Reproduce it yourself. The script lives in this repository, so run it from a checkout (static
analysis only, nothing is rendered or executed):

```bash
git clone https://github.com/ydarwish1/glyphhound
cd glyphhound
pip install -e .
python scripts/verify_real_payloads.py
```

## Install

```bash
pip install glyphhound
```

Or from source (for development, the test suite, or the reproduction scripts):

```bash
git clone https://github.com/ydarwish1/glyphhound
cd glyphhound
python -m venv .venv
. .venv/bin/activate          # Windows: .venv\Scripts\activate
pip install -e ".[dev]"
```

The runtime dependency is jinja2 only; pytest and jsonschema are dev-only.

## Usage

```bash
# Scan a local GGUF, a .gguf URL, a Hugging Face repo, or an Ollama model:
python -m glyphhound scan path/to/model.gguf
python -m glyphhound scan owner/name                      # canonical HF template (no weights)
python -m glyphhound scan owner/name --file auto          # smallest .gguf quant in the repo
python -m glyphhound scan owner/name --file model.Q4.gguf
python -m glyphhound scan ollama-model-name
python -m glyphhound scan template.jinja                  # a local template file
cat template.jinja | python -m glyphhound scan -          # stdin
```

Options:

```
--format human|json|sarif      output format (default: human)
--threshold critical|high      minimum severity that gates CI (default: high)
--confirm                      render in the locked-down sandbox to confirm a finding
--revision <sha>               pin a Hugging Face commit for reproducibility
```

Set `HF_TOKEN` for gated/private repos and higher Hub rate limits.
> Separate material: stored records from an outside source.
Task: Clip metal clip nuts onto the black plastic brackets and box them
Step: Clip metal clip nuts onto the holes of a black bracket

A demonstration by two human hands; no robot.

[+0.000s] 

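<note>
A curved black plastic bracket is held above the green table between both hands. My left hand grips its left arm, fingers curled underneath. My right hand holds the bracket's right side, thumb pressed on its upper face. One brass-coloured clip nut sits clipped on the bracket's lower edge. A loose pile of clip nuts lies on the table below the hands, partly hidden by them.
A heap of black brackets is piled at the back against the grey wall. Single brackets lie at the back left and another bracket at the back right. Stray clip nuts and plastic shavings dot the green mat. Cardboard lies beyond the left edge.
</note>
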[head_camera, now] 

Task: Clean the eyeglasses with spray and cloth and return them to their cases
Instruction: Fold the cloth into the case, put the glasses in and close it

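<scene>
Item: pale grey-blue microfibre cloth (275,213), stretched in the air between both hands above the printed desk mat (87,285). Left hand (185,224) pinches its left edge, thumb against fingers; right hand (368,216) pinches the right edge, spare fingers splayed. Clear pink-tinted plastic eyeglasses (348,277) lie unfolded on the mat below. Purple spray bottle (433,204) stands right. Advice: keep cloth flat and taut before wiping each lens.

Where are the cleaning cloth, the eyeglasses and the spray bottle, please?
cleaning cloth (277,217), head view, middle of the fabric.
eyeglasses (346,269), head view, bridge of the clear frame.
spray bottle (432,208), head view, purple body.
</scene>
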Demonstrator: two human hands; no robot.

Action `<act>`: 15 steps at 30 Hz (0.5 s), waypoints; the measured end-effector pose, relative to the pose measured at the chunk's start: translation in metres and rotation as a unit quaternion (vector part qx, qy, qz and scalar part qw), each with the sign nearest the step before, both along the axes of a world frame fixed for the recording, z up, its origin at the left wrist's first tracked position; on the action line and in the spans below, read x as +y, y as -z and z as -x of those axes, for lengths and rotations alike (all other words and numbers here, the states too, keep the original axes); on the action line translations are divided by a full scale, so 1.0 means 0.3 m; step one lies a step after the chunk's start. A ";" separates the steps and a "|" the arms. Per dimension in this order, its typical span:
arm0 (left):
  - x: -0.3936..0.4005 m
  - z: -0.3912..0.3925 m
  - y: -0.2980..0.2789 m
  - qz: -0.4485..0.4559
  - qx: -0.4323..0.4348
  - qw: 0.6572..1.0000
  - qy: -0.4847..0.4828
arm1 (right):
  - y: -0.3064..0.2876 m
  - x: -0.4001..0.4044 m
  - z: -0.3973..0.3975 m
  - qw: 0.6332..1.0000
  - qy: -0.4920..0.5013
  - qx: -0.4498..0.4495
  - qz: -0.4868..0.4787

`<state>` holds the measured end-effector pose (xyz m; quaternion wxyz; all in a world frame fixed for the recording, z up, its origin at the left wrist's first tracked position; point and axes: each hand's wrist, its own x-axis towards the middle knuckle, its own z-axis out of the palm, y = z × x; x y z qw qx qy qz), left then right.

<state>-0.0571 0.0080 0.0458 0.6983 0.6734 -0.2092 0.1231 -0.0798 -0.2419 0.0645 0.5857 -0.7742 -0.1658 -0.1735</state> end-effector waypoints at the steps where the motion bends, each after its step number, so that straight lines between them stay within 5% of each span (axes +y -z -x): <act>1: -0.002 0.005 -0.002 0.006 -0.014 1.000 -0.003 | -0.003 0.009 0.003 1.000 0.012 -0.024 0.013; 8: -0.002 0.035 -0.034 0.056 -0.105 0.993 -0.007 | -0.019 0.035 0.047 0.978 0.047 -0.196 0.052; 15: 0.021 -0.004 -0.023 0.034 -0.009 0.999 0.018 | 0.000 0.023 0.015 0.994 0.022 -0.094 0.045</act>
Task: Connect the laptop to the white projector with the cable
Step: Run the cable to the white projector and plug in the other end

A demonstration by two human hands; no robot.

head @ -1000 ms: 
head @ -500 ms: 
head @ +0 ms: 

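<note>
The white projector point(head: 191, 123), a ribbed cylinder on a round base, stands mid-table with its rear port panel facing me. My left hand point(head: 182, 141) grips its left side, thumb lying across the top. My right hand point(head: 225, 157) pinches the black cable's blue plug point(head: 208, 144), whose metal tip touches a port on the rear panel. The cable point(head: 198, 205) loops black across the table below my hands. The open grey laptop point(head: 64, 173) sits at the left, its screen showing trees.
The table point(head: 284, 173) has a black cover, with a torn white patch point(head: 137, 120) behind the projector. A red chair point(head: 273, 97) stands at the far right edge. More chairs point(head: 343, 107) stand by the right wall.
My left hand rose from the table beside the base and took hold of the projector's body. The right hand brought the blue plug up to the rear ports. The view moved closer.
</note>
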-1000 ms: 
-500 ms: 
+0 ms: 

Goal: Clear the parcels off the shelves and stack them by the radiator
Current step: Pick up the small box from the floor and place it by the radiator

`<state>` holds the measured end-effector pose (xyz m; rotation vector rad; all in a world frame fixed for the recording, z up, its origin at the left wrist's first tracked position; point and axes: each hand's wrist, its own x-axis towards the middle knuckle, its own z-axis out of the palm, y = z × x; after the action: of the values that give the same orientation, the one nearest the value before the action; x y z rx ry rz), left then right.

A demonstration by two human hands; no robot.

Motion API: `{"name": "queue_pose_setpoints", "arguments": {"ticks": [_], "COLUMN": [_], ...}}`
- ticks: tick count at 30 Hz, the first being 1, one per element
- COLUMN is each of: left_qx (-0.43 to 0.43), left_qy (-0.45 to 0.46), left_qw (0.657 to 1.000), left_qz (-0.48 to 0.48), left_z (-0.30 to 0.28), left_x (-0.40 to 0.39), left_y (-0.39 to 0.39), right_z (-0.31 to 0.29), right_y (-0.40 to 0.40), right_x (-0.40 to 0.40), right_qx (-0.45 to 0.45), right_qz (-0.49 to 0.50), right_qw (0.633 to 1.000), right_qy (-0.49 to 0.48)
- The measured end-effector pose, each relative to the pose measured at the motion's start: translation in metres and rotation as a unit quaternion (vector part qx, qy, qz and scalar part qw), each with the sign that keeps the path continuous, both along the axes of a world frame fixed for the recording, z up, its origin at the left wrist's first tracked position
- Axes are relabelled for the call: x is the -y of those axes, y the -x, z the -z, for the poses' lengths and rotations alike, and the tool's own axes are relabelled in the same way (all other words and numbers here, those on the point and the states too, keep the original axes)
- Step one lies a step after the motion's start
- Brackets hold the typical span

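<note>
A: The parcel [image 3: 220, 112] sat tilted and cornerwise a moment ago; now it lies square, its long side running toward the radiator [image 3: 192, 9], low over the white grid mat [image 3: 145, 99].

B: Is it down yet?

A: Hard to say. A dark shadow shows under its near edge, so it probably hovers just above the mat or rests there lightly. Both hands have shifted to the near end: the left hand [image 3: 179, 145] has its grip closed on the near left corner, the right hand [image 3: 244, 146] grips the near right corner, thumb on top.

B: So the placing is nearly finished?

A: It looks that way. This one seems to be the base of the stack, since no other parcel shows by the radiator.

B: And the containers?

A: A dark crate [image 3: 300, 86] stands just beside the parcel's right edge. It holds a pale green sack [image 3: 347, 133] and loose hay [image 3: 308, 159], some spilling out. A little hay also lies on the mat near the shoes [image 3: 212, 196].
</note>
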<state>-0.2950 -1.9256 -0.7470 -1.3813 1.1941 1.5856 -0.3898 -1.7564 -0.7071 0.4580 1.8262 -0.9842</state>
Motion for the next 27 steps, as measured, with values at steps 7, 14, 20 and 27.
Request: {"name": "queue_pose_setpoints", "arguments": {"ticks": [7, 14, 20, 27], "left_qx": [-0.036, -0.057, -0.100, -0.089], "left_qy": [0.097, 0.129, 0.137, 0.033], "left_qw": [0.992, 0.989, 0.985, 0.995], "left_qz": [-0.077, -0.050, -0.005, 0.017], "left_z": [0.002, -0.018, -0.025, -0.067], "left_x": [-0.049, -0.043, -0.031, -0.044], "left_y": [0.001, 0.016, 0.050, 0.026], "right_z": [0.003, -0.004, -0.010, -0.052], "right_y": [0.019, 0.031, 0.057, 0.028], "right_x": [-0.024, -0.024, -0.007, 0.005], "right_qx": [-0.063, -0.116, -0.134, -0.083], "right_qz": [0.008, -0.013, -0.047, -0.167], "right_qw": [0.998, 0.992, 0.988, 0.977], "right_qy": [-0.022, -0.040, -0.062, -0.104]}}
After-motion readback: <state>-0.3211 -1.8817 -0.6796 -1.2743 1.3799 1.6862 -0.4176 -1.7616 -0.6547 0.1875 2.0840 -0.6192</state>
Exit codes (for CI): 0 = clean, 1 = a reachable finding gates the build, 2 = the scan could
not run.

## Testing and verification

```bash
pip install -e ".[dev]"
python -m pytest                       # offline test suite
python scripts/verify_phase2.py        # per-stage verification scripts (verify_phase*.py)
```

The `verify_phase*.py` scripts re-prove each stage with real output: a flagged fixture, a
schema-valid SARIF file, the measured false-positive rate, the head-to-head benchmark, and the
sandbox containment proof. A few require network (`verify_phase0/9/14`) or a separate ModelAudit
environment (`verify_phase8`); the rest are offline.

## Safety

- MARKER payloads only. Test fixtures simulate the attack chain, but the "payload" is a harmless
  sentinel; there is no working exploit or poisoned model in this repository.
- Never loads weights. The acquirer fetches only the metadata that holds the template.
- The sandbox contains, or stays off. The optional `--confirm` stage renders a template only
  inside a locked-down subprocess (a `sys.addaudithook` policy that blocks network, process
  spawn, `ctypes`, and out-of-scratch / symlink / hardlink writes; on Linux it adds a seccomp
  syscall filter, resource limits, and privilege-drop). It does not block host-file reads or
  deletions; blocking network egress is what prevents a read-then-exfiltrate. Containment is
  tested. It is a best-effort sandbox, not a formally verified jail. See `ARCHITECTURE.md`.

## Documents

- `ARCHITECTURE.md`: the five-stage pipeline, with the exact input/output of each stage.
- `CHANGELOG.md`: the full build history, stage by stage.
- `benchmark/`: the head-to-head methodology, payloads, and the reproducible yardstick
  (`benchmark/RELEASE.md`).
- `study/wider_fp_audit.json`: the wider false-positive audit behind the 0/241 figure.
- `action/`: the GitHub Action wrapper that runs a scan in CI and uploads SARIF to code scanning.
- `SECURITY.md`: how to report a vulnerability. `CONTRIBUTING.md`: how to build and test.

## License

Apache-2.0. See `LICENSE`. Third-party attribution (Jinja2, the vendored SARIF schema, and the
benign template corpus) is in `NOTICE`.